Thomas Dunikowski of Marine Park, Brooklyn, has become a folk hero of sorts among the "I really loved that movie Falling Down" demographic for leaning out of his window with a rifle and opening fire on a group of rowdy teenagers who were raising a ruckus outside his house. (See "purported" video of the shooting here.) Completely unnecessary! It is, in fact, possible to deal with the depths of teen awfulness without resorting to gunshots.
- Baseball bats work just as well.
- Calmly approach the rowdy teens and extend your hand in friendship.
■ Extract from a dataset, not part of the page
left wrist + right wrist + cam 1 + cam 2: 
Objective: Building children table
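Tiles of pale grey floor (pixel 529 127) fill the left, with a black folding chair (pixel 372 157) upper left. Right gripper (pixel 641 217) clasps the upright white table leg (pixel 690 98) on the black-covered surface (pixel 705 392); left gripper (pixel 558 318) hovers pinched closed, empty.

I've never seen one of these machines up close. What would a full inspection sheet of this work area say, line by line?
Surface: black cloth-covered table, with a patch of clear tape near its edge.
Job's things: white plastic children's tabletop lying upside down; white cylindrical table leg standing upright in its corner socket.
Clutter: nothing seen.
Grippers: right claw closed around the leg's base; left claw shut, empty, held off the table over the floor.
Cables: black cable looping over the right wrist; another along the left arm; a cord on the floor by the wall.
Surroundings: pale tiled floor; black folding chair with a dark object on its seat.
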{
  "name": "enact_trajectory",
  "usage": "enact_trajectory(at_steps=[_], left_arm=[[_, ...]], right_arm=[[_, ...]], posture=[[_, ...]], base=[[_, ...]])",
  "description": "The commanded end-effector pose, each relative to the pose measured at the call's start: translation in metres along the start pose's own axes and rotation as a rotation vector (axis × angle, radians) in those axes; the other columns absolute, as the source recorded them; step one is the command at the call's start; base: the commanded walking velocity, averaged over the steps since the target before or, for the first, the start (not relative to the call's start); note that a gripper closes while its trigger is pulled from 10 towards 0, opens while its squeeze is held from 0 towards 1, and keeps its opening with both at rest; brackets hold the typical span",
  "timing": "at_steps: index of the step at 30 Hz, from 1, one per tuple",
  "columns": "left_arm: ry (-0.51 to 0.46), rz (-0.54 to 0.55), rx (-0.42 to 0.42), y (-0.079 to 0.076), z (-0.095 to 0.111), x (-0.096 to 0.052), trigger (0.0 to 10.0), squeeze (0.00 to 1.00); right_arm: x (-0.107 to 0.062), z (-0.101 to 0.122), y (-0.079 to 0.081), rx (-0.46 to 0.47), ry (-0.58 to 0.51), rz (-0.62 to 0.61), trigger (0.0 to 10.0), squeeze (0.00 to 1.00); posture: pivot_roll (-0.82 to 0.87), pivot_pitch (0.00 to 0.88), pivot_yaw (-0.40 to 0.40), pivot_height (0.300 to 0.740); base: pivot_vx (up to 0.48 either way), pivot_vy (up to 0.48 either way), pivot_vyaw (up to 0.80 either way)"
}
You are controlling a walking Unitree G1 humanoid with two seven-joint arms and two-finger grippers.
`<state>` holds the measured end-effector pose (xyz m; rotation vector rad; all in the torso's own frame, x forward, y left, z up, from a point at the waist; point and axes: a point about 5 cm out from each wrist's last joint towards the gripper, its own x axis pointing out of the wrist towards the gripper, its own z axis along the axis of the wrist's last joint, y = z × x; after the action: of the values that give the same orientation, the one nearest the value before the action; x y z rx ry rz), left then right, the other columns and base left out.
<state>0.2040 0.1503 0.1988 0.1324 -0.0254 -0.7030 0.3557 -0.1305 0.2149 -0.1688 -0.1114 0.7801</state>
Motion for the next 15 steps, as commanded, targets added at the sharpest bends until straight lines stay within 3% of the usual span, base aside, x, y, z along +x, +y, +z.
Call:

The other hand is behind your back, holding a taser.
- Teens respond better when, rather than adopting an overly formal "authority figure" tone, you speak to them in language that they can understand: "I am going to kick your little bitch ass up and down this fucking block if you don't get the fuck out of here by the time I count to ten, motherfucker, so help me god. One. Two." And so on.
- Challenge the teens to a rap battle. Then win that rap battle.
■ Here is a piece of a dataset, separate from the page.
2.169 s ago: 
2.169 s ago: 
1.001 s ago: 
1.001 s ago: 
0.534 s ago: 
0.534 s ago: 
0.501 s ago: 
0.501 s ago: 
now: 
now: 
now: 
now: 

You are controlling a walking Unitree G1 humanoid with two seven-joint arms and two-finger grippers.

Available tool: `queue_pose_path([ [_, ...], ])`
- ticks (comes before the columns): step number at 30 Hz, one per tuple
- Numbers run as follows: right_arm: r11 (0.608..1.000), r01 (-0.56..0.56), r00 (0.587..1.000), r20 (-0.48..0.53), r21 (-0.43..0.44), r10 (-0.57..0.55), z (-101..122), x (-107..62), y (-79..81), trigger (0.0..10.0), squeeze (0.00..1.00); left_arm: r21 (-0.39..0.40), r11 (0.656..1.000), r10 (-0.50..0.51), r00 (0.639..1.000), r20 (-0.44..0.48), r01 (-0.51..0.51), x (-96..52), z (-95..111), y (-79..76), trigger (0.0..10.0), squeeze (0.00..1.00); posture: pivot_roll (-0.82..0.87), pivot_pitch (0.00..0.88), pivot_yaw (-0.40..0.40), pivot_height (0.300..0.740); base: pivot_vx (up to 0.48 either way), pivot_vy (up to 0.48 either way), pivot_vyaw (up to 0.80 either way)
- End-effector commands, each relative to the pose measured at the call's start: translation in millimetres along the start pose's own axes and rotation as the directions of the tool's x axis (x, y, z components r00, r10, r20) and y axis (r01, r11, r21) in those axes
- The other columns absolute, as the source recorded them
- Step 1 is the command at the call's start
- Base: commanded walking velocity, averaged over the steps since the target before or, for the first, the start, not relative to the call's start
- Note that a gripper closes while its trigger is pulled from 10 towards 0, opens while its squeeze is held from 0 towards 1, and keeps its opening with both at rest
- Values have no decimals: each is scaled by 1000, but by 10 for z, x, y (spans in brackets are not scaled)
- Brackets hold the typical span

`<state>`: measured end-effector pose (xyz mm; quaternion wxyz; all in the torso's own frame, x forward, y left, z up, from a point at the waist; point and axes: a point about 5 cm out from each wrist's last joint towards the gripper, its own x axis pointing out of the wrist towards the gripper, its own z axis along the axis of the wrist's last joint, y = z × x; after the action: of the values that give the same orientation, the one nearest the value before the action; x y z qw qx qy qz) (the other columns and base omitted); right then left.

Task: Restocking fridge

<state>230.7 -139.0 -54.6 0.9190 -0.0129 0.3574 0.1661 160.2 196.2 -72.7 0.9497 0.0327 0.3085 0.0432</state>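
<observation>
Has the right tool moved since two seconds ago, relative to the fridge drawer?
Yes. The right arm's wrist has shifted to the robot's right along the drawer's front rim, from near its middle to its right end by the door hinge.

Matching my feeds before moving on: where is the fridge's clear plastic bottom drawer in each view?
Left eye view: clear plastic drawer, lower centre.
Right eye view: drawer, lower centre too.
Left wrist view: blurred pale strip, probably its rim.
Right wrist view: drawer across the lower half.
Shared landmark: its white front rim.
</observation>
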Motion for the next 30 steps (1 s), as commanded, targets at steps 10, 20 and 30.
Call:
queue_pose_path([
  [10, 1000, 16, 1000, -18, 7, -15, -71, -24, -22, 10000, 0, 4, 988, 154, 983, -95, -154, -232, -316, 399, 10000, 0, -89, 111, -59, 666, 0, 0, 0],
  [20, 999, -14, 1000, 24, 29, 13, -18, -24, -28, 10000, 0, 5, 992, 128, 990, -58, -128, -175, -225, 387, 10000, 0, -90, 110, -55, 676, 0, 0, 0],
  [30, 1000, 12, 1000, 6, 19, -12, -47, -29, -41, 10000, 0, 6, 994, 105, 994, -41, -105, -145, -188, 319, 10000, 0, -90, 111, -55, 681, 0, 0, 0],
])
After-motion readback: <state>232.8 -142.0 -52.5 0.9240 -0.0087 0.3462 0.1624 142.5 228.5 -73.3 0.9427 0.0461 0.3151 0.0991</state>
- Contrary to popular belief, engaging in a dance-off with gangs of teenagers can backfire. They live for that.
- If you're surrounded and outnumbered by hostile teens, don't try to be a hero. Just let them tear you apart.
- Just because you think you should be able to beat up a teenager doesn't necessarily mean that you can. Good motivation to get back to the gym though!!!
- If all else fails, shoot. No... wait. Don't.